Looking at our deserialization process under the profiler, I noticed that XStream’s xpath map was consuming upwards of 95% of that space. Digging in a little deeper, I noticed the XPath map keeping paths to Booleans and Integers.

What’s the purpose of keeping an XPath entry to an instance of an immutable type?

In other words, If I had

class XPathAnnoyer{
public Integer x; //using Object Integer, an immutable type.
public Integer y;
}

Integer intInstance = new Integer(20);
XPathAnnoyer instance = new XPathAnnoyer();
instance.x = intInstance;
instance.y = intInstance;

String result = xstream.serialize(instance);

Result would be
<XPathAnnoyer>
<x>20</x>
<y>20</y>
</XPathAnnoyer>

and the xpath map will contain the (completely useless entry)
“***@ABC123” -> “root/dotdotdot/XPathAnnoyer/x”

So when would that entry ever get used?

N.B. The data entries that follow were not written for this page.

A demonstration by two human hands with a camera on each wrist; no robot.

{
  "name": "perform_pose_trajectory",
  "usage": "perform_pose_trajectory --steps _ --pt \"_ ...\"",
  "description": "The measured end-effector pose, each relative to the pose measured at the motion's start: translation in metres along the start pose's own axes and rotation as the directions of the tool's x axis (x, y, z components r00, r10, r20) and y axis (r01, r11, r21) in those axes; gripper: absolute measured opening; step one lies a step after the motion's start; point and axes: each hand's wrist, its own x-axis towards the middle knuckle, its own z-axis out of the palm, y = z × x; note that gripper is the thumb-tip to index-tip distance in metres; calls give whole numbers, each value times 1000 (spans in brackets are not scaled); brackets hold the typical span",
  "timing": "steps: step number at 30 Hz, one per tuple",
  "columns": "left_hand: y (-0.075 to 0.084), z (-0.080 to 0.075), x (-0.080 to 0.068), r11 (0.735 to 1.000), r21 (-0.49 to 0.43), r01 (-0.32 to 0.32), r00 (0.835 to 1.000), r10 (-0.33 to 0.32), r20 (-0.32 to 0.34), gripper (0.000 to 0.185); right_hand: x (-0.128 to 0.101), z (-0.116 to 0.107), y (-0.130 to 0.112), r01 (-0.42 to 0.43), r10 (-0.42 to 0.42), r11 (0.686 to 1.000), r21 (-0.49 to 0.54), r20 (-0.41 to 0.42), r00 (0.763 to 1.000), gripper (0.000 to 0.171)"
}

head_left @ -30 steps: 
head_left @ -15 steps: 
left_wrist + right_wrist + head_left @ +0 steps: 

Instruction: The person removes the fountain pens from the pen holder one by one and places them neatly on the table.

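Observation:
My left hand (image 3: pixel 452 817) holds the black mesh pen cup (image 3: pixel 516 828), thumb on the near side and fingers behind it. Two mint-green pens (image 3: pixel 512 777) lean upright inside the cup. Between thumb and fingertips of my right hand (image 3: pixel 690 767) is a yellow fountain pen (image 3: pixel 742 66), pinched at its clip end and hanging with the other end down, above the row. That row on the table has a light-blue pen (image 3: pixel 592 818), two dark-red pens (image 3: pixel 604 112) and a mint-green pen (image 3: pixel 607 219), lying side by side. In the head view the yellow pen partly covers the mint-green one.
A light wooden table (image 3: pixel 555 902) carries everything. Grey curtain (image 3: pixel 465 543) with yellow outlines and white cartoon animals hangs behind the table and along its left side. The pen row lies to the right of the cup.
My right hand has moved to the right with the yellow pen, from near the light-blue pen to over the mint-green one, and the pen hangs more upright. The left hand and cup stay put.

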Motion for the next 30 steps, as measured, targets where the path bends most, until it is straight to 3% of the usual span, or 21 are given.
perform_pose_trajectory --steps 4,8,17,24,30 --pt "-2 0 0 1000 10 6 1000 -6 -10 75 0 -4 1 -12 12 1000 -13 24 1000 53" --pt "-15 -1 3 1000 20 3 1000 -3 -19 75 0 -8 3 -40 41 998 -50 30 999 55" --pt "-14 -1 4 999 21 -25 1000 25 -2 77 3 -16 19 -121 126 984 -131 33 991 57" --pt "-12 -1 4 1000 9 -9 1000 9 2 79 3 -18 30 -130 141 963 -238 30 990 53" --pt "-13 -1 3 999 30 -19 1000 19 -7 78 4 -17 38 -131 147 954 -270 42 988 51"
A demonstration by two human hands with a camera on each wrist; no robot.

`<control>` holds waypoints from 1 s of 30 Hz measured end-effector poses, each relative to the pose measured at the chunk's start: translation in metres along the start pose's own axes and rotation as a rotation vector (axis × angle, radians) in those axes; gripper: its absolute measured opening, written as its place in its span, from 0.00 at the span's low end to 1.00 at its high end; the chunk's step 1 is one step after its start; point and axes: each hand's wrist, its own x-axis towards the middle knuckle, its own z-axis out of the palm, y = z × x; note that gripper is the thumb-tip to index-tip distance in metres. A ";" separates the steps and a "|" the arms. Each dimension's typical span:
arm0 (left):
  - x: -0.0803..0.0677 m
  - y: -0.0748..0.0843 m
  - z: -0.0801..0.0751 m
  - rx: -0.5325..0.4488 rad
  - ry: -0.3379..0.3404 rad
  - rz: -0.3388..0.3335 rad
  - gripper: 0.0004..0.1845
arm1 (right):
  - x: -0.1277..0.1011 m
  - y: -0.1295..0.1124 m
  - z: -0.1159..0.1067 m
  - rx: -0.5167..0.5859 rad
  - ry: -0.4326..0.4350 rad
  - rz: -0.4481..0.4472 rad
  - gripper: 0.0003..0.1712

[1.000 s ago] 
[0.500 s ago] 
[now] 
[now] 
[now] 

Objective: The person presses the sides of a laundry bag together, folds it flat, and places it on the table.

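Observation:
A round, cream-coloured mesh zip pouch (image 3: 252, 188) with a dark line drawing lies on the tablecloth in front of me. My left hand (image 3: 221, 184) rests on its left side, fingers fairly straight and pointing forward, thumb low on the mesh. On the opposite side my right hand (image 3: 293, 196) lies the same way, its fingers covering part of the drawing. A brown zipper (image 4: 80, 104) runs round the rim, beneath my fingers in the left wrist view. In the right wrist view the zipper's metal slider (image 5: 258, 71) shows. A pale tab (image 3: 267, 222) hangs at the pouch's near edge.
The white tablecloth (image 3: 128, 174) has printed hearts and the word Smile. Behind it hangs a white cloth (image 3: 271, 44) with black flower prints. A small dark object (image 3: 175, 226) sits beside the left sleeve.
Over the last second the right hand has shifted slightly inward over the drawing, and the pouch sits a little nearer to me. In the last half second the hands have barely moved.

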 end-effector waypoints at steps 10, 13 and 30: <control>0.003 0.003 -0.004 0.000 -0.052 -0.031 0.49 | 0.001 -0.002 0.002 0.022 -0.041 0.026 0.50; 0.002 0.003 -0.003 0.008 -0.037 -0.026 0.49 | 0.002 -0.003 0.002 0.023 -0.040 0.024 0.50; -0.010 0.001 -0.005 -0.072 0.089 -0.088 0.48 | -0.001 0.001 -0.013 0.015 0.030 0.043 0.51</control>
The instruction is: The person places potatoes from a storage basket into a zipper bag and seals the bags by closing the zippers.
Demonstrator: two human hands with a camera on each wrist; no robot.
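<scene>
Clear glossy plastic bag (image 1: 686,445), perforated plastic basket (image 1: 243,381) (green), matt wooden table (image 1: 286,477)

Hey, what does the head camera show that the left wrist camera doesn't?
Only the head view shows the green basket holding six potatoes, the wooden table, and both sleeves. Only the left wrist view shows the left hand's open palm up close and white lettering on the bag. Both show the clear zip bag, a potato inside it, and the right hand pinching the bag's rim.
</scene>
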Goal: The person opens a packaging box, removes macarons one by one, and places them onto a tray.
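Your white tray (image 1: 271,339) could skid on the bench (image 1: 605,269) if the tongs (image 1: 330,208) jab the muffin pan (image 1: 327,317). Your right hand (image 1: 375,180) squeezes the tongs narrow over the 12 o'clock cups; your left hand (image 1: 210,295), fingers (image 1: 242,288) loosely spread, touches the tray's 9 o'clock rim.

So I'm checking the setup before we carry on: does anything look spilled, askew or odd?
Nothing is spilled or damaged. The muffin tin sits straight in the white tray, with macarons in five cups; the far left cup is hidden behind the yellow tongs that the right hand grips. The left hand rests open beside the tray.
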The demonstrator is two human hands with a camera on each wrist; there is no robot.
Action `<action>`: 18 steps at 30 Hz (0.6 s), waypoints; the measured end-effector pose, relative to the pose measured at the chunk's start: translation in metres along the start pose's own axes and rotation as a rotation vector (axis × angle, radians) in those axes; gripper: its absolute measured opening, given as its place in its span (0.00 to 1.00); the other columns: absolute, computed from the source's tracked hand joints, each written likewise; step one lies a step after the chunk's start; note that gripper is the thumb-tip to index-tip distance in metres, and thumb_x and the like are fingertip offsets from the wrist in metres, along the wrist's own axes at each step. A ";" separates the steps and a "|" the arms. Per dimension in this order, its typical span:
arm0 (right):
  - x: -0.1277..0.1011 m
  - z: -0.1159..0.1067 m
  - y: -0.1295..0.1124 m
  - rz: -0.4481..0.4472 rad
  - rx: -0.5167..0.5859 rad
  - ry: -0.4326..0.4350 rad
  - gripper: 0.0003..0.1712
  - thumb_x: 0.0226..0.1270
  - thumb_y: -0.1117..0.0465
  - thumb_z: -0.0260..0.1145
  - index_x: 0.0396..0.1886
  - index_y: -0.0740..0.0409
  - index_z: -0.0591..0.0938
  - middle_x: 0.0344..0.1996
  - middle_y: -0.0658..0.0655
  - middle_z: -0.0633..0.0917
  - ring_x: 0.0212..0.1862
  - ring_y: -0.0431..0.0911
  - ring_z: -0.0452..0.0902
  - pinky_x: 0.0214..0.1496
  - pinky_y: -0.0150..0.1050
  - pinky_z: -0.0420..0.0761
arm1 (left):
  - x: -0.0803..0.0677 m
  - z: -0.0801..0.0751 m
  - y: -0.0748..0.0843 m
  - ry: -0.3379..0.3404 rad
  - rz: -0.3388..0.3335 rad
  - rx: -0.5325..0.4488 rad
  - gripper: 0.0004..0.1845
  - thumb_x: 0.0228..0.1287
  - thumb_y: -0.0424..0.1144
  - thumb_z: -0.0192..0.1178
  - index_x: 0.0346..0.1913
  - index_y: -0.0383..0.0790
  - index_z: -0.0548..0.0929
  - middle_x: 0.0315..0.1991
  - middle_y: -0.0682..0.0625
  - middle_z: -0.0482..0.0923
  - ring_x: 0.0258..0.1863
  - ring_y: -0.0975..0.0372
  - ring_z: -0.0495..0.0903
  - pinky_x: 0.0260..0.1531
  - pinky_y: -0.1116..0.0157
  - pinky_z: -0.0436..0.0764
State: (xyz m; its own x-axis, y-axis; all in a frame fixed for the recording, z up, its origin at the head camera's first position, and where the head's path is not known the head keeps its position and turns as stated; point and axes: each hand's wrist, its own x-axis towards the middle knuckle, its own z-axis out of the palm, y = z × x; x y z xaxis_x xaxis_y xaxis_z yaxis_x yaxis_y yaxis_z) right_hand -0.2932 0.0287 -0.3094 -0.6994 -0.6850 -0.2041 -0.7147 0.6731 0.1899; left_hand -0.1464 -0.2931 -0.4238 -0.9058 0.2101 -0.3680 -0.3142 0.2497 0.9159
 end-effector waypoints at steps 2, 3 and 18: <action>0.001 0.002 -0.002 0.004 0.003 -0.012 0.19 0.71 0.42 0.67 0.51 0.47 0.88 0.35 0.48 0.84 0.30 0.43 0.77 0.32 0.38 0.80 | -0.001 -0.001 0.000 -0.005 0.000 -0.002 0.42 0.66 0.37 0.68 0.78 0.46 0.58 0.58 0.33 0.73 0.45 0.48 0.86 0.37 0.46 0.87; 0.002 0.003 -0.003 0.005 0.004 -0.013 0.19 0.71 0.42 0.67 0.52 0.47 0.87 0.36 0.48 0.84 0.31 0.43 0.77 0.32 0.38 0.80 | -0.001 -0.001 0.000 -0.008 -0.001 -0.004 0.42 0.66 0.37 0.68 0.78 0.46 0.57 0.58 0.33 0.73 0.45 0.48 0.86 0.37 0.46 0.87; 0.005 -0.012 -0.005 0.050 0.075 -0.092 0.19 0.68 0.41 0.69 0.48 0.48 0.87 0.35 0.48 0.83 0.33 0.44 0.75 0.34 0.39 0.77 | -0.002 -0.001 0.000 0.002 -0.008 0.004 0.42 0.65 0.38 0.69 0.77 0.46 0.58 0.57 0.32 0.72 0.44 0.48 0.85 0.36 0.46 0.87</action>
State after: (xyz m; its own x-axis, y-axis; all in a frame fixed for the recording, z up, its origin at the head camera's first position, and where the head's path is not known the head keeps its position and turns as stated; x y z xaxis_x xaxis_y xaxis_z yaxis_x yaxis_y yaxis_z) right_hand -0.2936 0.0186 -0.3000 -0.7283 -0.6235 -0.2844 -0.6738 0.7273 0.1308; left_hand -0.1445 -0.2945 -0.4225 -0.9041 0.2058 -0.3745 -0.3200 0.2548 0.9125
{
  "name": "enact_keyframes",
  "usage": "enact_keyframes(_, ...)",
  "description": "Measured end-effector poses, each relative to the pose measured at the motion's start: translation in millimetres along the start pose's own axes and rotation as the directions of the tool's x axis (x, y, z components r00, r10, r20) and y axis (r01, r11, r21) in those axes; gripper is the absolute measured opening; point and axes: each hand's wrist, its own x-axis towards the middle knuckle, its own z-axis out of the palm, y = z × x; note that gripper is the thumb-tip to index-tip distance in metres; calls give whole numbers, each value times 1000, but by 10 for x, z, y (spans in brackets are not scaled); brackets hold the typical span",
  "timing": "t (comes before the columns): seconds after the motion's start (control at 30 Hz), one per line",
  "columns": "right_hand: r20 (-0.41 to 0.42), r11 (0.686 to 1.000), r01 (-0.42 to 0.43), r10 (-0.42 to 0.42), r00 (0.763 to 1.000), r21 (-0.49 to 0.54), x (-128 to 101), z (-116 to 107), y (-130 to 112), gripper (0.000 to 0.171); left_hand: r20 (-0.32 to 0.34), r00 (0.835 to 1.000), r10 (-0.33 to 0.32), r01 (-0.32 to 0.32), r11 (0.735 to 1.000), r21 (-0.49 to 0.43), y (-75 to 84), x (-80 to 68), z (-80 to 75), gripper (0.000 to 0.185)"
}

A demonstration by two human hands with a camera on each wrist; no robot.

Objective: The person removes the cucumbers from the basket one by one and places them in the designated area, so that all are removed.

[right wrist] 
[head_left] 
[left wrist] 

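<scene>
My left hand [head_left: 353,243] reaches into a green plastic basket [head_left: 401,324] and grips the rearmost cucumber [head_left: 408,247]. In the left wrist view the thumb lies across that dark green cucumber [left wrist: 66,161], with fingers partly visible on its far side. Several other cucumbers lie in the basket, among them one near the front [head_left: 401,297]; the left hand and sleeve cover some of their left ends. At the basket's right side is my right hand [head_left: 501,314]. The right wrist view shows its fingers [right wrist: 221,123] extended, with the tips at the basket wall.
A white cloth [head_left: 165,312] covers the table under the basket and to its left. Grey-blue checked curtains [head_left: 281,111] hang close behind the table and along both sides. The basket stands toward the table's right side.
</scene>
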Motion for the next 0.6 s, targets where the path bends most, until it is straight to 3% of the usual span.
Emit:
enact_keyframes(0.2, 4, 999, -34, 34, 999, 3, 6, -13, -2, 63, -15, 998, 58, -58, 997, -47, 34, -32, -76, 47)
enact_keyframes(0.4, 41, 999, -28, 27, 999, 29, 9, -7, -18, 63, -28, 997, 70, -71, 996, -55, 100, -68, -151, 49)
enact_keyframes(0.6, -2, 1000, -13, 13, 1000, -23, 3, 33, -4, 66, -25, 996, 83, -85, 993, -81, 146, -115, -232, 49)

Why bother keeping it?

My argument against keeping it is that I’m hoping I can get my memory profile down significantly.

Let me know if my understanding of this issue is not correct, or if there’s some obvious case I’m overlooking.

thanks for any help,

-Geoff
Jörg Schaible
2015-04-21 21:56:48 UTC
Permalink
Hi Geoff,
Post by Geoff Groos
Hey guys,
Deserialization of our model (using XStream) currently requires upwards of
500mb of memory. I’ve been tasked with fixing this since, in the worst
case, our model is a matrix with an upper bound of 10,000 rows and 1,000
columns (10mb big).
Looking at our deserialization process under the profiler, I noticed that
XStream’s xpath map was consuming upwards of 95% of that space. Digging in
a little deeper, I noticed the XPath map keeping paths to Booleans and
Integers.
What’s the purpose of keeping an XPath entry to an instance of an
immutable type?
In other words, If I had
class XPathAnnoyer{
public Integer x; //using Object Integer, an immutable type.
public Integer y;
}
Integer intInstance = new Integer(20);
XPathAnnoyer instance = new XPathAnnoyer();
instance.x = intInstance;
instance.y = intInstance;
String result = xstream.serialize(instance);
Result would be
<XPathAnnoyer>
<x>20</x>
<y>20</y>
</XPathAnnoyer>
and the xpath map will contain the (completely useless entry)
So when would that entry ever get used? Why bother keeping it?
My argument against keeping it is that I’m hoping I can get my memory
profile down significantly.
Let me know if my understanding of this issue is not correct, or if
there’s some obvious case I’m overlooking.
Which xpath map you're talking about and which XStream version? XStream
keeps the references in the AbstractReferenceMarshaller.references and that
collection does not contain references to immutable types.

Cheers,
Jörg


---------------------------------------------------------------------
To unsubscribe from this list, please visit:

http://xircles.codehaus.org/manage_email
Geoff Groos
2015-04-21 22:34:49 UTC
Permalink
I'm on XStream 1.4.7 (I'll get myself current in a moment)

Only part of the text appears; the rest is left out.